Cucurbit Genetics Cooperative Report 5:14-15 (article 7) 1982
Todd C. Wehner
North Carolina State University, Raleigh, NC 27650
There are 2 basic methods for evaluating breeding material for yield: selection based on single plants, and selection based on rows (usually progeny of single plants). Single-plant selection permits the evaluation of more genotypes with a given amount of resources than progeny row selection does, and has been successful for yield improvement of maize (1). The objective of this experiment was to determine the correlation of multiple-harvest yield with single-plant yield for plants grown at 4 densities, and harvested at 2 stages. Several densities were tested because low densities aid in the separation of plants, while higher densities permit more plants to be screened in a given area.
Fifteen cultivars and lines were evaluated in a yield with 2 replications and 5 harvests made between June 15 and 29. Plots were 9 m long and were planted on 1.5 m centers at 64,400 plants/ha. The same 15 cultivars and lines were also planted in small plots at 10,600; 21,400; 64,400; and 128,900 plants/ha. Single plants were harvested at processing (10% oversize fruit) and at mature (seed harvest) stages. Multiple-harvest yield was then correlated with single-plant yield using Pearson produce-moment and Spearman rank correlation procedures. The Pearson and Spearman correlations were similar, so only Pearson correlations are presented.
There was no correlation between multiple-harvest and single-plant yield (Table1). The correlations were best for single plants harvested at processing stage and grown at 64,400 plants/ha (the same conditions under which the multiple-harvest trial was grown and harvested). However, only 2 of the 5 replications for that density and harvest stage had significant correlations, and the average correlation was not significant. Also, single-plant yield was less effective in separating the lines. While there were fairly large differences among lines for multiple-harvest yield, the differences for single-plant fruit number were smaller and the coefficients of variation (CV) were larger (Table 2).

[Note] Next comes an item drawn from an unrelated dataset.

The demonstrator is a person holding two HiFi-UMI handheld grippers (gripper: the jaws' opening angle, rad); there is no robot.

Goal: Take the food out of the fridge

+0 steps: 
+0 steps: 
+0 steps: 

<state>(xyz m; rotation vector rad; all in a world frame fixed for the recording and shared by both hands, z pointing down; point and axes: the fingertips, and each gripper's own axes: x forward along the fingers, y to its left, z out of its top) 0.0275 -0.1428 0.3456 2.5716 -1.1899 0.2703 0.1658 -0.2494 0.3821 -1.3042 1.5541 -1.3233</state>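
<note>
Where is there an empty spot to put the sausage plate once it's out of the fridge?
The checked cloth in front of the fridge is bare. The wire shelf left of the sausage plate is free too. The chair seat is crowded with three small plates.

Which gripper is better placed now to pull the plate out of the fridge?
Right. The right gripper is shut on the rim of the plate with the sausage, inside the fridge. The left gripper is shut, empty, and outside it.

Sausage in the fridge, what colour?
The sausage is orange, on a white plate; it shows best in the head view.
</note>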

Table 1. Correlation of multiple-harvest yield with single-plant yield at processing stage – 10% oversize fruit, and at the mature fruit stage – seed harvest, for single plants grown at 4 densities.
Density (plants/ha) |
||||
Replication |
128,900 |
64,400 |
21,400 |
10,600 |
| 1 | .48++ (.06) | .40+ (.08) | .30 (.55*) | -.11 (-.48++) |
| 2 | .04 (-.20) | .56* (-.14) | .01 (.30) | .11 (-09) |
| 3 | .37 (.32) | .11 (-.47++) | .22 (.17) | .49** (-.19) |
| 4 | -.31 | .10 (-.16) | -.11 (.27) | -.03 (.28) |
| 5 | -.20 (.04) | .13 (.03) | -.22 (-.07) | -.09 (.07) |
| Mean | .16 (.02) | .26 (-.13) | .04 (.24) | .07 (-08) |
**, *, ++, + Significant correlation at the 1, 5, 10, and 15% levels, respectively.
Table 2. Mean yield of 15 lines of pickling cucumber tested at Clinton, NC in 1981.
Cultivar or line |
Seed source |
Multiple harvest yield ($/ha) |
Fruit number |
|
Processing stage (no./plant) |
Mature stage (no./plant) |
|||
| Castlehy 2012 | Castle | 3282 | 2.4 | 3.1 |
| Greenpak | Harris | 3268 | 3.0 | 3.3 |
| G 56 D | NCSU | 3095 | 2.4 | 3.0 |
| Tamor | Asgrow | 3008 | 2.9 | 3.4 |
| Regal | Harris | 2920 | 2.4 | 3.2 |
| Multipik | Petoseed | 2680 | 2.8 | 3.9 |
| PSR 1479 | Petoseed | 2616 | 2.4 | 3.6 |
| Calico | Petoseed | 2522 | 2.3 | 3.0 |
| Triplemech | Petoseed | 2430 | 2.6 | 3.0 |
| G 76 | NCSU | 2282 | 3.0 | 3.7 |
| Tempo | Harris | 2159 | 2.7 | 3.7 |
| Calypso | Harris | 2100 | 2.7 | 3.1 |
| Explorer | Petoseed | 2040 | 2.7 | 2.7 |
| Score | Asgrow | 2013 | 2.2 | 3.2 |
| Sampson | Petoseed | 1793 | 1.9 | 3.2 |
| LSD (5%) | 1099 | 0.6 | 1.0 | |
| CV (%) | 20 | 37 | 46 | |
Considering the lack of correlation between multiple-harvest and single-plant yield, it appears that selection for yield should not be based on single plants. The selection unit should probably be at least a single progeny row.
Literature Cited
- Mareck, J. H. and C. O. Gardner. 1979. Responses to mass selection in maize and stability of resulting populations. Crop Sci. 19:779-783.